If this theme continues, then we can come up with the following hypothesis:

This market is going to experience a correction in two waves. The first wave will be a head fake, the intent being to confuse both the bulls and the bears. The bears will short the markets aggressively during the first downward phase, while the bulls lighten up and wait for the markets to trend lower so they can get better prices. The markets will suddenly reverse course and surge higher. The bulls, for fear of missing out, will jump in and pay more. The bears will panic and close their shorts, and then the markets will experience the real correction and shed at least 15%. If this hypothesis pans out, it should occur in two stages. Market Update September 11, 2021

  • Minor correction: Sept to Oct

  • Stronger correction: Jan to Feb 2022

We are still not out of the woods, but if the correction does not pick up steam, then a ton of weak bulls (over 60% of bullish are fakes) will jump back in and start buying aggressively. This is in turn, will force the bears to cover their shorts. Overall, there is a good chance that the Dow could be trading to the 37K ranges within the next few months.

Then when everyone assumes the path forward is clear of obstacles, the markets will shed a hefty dose of steam, laying the foundation for the next upward move. One should never forget that 90% of traders don’t have what it takes to deal with a sharp correction. If they did, they would fall into the elite category of super traders, to which less than 3% of traders can lay claim to. These traders don’t trade frequently. They relax, they enjoy life, and trading is indeed a game for them. They focus on the big picture. In other words, they focus on the trend; everything else is just noise.

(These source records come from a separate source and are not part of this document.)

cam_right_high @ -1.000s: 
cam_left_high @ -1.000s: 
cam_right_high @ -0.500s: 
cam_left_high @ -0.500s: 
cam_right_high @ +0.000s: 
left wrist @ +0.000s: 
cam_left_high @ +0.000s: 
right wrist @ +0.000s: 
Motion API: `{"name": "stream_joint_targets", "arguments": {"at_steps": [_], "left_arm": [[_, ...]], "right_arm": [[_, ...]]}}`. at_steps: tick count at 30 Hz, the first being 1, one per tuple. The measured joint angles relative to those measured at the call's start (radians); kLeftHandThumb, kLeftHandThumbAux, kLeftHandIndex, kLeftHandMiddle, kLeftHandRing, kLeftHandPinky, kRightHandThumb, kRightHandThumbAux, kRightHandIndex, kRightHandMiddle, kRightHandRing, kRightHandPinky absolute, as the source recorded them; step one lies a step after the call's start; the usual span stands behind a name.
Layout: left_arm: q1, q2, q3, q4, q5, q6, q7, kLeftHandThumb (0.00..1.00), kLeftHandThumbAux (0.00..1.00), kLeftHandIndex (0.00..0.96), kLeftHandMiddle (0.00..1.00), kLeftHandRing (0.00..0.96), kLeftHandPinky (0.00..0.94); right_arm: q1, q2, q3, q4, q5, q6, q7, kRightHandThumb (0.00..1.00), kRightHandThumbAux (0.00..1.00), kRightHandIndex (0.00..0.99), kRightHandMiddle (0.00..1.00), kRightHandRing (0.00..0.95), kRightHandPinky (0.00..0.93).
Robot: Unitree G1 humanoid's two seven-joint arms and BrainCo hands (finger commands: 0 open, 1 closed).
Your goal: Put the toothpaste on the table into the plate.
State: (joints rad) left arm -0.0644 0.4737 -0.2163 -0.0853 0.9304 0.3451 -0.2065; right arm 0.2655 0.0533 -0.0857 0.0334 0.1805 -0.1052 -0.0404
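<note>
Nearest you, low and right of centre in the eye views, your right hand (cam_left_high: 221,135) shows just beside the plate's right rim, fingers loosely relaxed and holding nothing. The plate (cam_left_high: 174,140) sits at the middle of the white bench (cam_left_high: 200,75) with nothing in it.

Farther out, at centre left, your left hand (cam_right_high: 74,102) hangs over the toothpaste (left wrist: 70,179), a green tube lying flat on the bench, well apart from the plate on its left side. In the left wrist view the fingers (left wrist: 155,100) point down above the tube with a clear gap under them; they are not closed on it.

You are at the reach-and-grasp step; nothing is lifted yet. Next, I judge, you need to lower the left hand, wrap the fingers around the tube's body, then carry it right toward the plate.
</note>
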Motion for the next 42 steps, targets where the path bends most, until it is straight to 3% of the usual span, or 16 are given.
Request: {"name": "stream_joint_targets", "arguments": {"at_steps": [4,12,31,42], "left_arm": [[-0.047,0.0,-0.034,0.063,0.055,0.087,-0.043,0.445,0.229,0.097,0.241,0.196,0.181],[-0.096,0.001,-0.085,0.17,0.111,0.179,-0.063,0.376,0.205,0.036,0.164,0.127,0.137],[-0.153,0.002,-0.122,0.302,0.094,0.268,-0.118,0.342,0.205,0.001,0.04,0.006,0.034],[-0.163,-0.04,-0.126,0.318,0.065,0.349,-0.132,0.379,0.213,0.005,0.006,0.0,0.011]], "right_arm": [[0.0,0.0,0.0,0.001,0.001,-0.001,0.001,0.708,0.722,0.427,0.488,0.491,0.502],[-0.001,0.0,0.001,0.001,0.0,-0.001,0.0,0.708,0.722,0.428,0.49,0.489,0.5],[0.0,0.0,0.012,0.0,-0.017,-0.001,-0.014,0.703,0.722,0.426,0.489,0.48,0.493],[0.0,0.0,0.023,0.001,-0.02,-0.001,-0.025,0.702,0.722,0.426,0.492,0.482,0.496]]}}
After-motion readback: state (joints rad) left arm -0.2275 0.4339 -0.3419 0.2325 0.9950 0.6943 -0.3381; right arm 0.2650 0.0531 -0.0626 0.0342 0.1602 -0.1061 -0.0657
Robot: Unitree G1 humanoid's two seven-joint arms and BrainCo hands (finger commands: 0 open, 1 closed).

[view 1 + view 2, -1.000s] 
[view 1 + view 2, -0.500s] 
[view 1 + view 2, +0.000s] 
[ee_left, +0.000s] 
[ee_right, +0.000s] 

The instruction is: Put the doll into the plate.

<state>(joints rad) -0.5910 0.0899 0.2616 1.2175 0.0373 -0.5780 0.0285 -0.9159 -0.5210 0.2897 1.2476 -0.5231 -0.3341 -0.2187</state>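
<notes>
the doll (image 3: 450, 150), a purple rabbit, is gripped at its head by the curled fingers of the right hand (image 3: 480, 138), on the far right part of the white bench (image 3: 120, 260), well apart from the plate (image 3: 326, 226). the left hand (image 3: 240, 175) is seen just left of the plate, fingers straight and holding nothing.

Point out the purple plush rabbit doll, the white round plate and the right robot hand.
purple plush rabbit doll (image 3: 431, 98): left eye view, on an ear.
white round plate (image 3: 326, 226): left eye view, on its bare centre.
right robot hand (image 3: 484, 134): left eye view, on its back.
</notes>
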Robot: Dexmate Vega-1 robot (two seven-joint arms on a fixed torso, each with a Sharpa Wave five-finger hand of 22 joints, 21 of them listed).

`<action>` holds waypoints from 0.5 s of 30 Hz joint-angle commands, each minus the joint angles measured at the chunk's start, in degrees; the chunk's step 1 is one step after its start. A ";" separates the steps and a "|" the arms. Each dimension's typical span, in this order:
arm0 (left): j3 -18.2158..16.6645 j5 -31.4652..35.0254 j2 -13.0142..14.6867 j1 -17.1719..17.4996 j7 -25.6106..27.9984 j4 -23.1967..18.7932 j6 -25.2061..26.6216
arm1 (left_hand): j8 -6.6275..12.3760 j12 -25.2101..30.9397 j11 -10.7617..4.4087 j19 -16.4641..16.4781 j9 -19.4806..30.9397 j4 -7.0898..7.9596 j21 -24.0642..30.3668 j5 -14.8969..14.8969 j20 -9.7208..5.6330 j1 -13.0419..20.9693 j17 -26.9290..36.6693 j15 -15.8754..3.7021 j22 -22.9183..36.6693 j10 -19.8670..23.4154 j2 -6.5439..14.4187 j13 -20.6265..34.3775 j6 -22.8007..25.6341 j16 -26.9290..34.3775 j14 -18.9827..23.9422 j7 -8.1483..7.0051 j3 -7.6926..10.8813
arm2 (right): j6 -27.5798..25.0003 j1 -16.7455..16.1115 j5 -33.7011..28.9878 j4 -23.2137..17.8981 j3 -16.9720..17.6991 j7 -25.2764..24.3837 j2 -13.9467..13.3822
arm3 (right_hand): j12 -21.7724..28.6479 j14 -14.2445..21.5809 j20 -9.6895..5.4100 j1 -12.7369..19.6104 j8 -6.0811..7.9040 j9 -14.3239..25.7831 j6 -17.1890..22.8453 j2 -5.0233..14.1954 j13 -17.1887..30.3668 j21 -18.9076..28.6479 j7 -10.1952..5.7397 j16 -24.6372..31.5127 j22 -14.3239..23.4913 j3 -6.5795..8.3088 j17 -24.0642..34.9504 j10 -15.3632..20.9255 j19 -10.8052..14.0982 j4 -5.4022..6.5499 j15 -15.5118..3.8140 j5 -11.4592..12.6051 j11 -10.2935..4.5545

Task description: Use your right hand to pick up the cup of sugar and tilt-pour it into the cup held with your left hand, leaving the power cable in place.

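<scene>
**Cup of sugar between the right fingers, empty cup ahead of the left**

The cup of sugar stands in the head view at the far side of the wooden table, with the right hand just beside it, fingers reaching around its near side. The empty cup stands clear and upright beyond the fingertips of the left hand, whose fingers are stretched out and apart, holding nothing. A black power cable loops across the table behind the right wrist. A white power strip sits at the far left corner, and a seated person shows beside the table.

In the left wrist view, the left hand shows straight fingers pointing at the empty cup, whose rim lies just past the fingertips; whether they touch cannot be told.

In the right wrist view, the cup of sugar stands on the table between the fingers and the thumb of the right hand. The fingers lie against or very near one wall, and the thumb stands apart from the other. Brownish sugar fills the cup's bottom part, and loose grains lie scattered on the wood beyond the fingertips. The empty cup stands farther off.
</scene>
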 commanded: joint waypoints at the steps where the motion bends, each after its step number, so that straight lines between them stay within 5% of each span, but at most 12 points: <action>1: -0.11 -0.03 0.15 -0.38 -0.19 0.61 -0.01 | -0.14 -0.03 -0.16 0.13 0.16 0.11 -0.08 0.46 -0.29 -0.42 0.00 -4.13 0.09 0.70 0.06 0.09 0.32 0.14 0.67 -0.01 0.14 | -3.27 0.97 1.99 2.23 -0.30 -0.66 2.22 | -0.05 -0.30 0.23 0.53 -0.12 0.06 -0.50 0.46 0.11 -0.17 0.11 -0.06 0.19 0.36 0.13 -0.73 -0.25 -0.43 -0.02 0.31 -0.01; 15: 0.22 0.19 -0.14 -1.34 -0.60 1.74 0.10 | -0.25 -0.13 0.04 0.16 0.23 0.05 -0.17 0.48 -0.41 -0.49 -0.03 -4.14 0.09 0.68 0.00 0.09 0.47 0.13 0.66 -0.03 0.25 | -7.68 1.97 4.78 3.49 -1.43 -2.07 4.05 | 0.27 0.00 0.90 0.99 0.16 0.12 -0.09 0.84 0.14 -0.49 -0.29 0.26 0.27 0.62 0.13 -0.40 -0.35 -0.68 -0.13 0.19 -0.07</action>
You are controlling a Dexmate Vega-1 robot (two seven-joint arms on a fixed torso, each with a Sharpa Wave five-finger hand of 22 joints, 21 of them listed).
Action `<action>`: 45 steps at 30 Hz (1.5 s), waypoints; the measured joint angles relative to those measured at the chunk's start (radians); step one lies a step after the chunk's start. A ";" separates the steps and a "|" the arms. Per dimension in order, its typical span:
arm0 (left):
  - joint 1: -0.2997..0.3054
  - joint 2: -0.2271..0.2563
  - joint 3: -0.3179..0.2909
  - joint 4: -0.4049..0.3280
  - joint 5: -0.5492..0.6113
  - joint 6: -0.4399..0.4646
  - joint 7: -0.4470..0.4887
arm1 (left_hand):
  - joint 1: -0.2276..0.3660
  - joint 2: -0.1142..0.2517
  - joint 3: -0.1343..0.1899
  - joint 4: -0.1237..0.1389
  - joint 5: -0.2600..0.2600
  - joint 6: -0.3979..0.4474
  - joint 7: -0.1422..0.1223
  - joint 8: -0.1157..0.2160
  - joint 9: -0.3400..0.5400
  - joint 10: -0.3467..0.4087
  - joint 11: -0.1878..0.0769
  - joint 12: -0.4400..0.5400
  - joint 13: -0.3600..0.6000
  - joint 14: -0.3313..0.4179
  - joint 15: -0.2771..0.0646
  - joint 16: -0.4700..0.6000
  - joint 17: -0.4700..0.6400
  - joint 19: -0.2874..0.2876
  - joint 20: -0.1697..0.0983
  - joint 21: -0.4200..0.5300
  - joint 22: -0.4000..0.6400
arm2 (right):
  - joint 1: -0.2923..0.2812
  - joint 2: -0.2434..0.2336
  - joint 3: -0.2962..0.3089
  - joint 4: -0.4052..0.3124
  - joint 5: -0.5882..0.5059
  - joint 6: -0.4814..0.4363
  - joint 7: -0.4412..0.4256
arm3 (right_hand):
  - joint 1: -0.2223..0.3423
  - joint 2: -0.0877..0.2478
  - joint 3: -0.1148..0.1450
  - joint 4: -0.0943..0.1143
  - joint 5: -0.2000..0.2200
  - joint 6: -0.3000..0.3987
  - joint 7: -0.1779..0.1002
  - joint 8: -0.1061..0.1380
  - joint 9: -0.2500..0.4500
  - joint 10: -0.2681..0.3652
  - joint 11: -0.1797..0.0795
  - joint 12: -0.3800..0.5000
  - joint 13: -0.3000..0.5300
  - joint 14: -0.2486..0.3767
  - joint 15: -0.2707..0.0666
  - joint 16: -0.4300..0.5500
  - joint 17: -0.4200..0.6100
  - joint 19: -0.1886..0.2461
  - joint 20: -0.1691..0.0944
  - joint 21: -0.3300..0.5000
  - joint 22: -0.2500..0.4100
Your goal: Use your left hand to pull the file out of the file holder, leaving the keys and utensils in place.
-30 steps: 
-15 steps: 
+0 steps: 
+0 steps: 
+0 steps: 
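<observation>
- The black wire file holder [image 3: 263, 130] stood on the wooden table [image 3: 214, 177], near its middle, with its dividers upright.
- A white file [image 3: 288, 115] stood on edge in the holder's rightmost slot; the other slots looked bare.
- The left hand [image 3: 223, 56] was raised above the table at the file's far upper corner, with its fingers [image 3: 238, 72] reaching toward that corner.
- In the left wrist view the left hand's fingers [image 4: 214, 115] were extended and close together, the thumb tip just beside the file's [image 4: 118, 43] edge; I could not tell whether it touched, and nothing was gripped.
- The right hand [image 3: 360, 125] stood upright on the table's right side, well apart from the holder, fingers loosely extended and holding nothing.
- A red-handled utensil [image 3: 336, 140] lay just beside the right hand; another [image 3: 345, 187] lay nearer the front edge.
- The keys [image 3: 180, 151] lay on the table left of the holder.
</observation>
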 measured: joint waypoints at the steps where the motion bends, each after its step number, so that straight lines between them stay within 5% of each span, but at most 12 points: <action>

We have heard not one thing over the past three weeks that deserves anything but a rudimentary glance. The Evergrande group scandal, the Federal Reserve raising rates, the record margin debt and add whatever other negative news is trending to the equation. It’s all noise, plain and simple. The markets have not let out a nice dose of steam for a while. The Dow shedding 3% to 6% would fall under the minor correction scenario.

Our modified indicators (RSI and MACD) are both trading in the slightly oversold ranges on the weekly, which is quite remarkable given that the Dow is still trading near its highs. If the MACD’s experiences a bullish crossover, the odds are pretty high that the Dow could tack on 2400 to 3000 points from its current trading range. Market Update September 23, 2021

Support: Minor support in the 33,600 to 34,080 ranges. As long as this is not broken on a weekly basis, the short-term outlook will remain bullish

A strong level of support comes into play in the 30,900 to 31,500 ranges.

Resistance: 34,800 to 35,100 ranges. A monthly close above 34.8K (preferably above 35.1K) should lay the foundation for the Dow to test the 37k ranges.


The ideal scenario would be for the Dow to rally to the 34,800 to 35,400 ranges and then experience a sharp short plunge to the 33,600 to 33,900 ranges. If these levels hold, it should be in a position to mount a strong reversal taking out the 35,400 ranges in record time and positioning itself for a test of the 37K ranges (plus or minus 600 points). The second scenario is that it continues to trend higher from current levels. This will lead to an even more pronounced correction next year.

While we have outlined potential scenarios, Tactical Investors should direct most of their attention to one factor. The trend is positive, so whatever strategy the fear mongers, experts, jackasses, etc., try to use to con the masses, ignore them and focus on the trend.